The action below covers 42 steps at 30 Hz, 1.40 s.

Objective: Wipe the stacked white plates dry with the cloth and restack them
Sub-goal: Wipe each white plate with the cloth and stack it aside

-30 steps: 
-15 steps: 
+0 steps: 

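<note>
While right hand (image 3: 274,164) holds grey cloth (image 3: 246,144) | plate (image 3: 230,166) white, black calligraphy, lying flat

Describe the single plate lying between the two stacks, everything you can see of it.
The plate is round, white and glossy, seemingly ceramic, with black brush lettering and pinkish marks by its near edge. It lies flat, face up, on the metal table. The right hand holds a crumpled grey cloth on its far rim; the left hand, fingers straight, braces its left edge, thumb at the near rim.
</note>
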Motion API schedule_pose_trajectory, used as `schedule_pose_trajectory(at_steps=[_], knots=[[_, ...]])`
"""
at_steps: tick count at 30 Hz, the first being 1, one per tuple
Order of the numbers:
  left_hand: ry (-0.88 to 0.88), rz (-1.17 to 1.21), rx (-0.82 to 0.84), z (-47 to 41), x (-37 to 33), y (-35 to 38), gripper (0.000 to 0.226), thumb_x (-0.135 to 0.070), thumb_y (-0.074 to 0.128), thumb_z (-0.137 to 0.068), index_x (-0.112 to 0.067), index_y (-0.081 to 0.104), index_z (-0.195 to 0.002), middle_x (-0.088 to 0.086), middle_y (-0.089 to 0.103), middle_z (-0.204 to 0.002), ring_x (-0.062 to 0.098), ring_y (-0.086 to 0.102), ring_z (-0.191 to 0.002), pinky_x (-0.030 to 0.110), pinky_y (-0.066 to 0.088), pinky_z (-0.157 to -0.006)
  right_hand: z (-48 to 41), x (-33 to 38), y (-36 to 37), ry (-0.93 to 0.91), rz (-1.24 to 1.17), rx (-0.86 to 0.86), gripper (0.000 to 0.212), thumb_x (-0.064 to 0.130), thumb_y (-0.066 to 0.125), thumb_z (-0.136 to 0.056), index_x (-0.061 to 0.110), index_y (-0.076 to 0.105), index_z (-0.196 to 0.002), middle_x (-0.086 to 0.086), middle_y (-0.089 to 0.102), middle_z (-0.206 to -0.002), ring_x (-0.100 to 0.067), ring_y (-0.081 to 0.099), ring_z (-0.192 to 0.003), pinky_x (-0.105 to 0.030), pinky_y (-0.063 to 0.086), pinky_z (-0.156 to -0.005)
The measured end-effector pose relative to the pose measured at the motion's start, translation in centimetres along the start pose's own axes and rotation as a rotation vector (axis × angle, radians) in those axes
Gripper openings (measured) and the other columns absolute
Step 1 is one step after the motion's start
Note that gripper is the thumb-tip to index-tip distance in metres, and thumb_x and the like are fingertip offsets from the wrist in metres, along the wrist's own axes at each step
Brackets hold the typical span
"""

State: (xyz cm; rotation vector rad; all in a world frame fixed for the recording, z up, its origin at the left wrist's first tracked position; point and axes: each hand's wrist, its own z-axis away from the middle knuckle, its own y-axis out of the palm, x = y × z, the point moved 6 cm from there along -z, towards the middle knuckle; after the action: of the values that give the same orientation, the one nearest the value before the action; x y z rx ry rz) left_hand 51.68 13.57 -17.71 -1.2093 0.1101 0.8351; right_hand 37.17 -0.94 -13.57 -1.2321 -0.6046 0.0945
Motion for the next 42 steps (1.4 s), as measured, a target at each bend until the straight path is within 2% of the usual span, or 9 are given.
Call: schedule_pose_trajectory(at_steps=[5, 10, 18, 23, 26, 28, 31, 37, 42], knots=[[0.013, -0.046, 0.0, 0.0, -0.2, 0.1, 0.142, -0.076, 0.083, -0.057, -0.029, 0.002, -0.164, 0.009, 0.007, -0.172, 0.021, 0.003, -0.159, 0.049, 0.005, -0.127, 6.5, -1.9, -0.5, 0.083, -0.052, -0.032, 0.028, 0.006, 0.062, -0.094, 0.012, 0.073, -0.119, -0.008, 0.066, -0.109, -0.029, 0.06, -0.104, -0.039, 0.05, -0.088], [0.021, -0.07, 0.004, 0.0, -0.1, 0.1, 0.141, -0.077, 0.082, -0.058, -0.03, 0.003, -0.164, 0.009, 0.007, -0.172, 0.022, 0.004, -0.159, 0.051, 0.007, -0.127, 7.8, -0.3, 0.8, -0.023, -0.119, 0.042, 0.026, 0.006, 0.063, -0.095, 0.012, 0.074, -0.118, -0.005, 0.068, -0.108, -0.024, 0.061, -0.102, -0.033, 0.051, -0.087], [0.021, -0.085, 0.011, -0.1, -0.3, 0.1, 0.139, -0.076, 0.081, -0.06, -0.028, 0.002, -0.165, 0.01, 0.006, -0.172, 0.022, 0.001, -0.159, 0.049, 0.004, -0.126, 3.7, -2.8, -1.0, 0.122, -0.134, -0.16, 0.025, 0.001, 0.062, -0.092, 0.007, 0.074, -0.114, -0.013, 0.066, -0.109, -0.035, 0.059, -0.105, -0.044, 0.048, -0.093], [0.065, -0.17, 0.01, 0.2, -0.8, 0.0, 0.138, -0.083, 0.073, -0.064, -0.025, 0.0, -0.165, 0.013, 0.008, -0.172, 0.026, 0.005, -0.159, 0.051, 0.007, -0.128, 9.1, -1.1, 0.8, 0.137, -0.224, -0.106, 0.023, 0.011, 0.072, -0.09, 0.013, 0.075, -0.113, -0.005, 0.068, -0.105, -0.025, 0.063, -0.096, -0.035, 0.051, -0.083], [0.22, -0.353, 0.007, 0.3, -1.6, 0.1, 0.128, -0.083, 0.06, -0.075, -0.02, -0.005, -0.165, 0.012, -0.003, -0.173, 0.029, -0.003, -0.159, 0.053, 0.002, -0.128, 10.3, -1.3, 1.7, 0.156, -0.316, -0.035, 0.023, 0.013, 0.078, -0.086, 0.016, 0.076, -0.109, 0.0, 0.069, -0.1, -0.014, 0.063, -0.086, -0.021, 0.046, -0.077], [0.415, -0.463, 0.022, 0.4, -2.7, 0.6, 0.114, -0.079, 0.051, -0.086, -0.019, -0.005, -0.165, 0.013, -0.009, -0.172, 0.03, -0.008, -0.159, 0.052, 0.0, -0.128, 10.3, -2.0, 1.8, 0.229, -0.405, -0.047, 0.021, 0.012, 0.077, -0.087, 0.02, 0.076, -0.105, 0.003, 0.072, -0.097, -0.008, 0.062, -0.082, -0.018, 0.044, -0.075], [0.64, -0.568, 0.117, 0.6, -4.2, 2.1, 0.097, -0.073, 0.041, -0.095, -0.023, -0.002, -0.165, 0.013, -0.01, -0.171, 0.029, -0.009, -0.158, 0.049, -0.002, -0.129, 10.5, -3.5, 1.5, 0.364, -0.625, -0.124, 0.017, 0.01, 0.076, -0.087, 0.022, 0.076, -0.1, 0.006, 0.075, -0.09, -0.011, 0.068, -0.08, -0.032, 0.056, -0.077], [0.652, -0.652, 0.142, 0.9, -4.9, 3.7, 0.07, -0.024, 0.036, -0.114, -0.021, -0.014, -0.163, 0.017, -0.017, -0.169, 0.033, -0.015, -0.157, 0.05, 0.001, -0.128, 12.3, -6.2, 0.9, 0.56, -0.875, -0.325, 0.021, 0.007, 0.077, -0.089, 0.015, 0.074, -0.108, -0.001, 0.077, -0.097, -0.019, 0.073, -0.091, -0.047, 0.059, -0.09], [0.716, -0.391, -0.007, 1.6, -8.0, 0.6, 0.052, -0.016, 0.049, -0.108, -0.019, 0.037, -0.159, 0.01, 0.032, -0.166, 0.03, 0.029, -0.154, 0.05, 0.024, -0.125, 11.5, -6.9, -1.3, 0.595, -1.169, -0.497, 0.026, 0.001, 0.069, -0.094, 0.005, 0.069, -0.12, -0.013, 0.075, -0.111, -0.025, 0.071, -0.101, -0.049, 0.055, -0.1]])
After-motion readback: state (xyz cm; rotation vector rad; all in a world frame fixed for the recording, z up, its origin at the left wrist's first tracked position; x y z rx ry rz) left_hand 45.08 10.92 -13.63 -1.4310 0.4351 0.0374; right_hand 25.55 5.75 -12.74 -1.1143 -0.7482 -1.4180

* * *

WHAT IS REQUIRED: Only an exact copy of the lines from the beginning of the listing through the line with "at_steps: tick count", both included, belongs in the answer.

RESULT BELOW:
The action below covers 42 steps at 30 Hz, 1.40 s.

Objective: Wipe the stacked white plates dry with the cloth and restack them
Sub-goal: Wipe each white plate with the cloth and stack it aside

-30 steps: 
-15 steps: 
+0 steps: 

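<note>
While right hand (image 3: 274,164) holds grey cloth (image 3: 246,144) | plate (image 3: 230,166) white, black calligraphy, lying flat

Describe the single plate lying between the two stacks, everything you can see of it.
The plate is round, white and glossy, seemingly ceramic, with black brush lettering and pinkish marks by its near edge. It lies flat, face up, on the metal table. The right hand holds a crumpled grey cloth on its far rim; the left hand, fingers straight, braces its left edge, thumb at the near rim.
</note>
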Motion API schedule_pose_trajectory, used as `schedule_pose_trajectory(at_steps=[_], knots=[[_, ...]])`
"""
at_steps: tick count at 30 Hz, the first being 1, one per tuple

This answer is complete.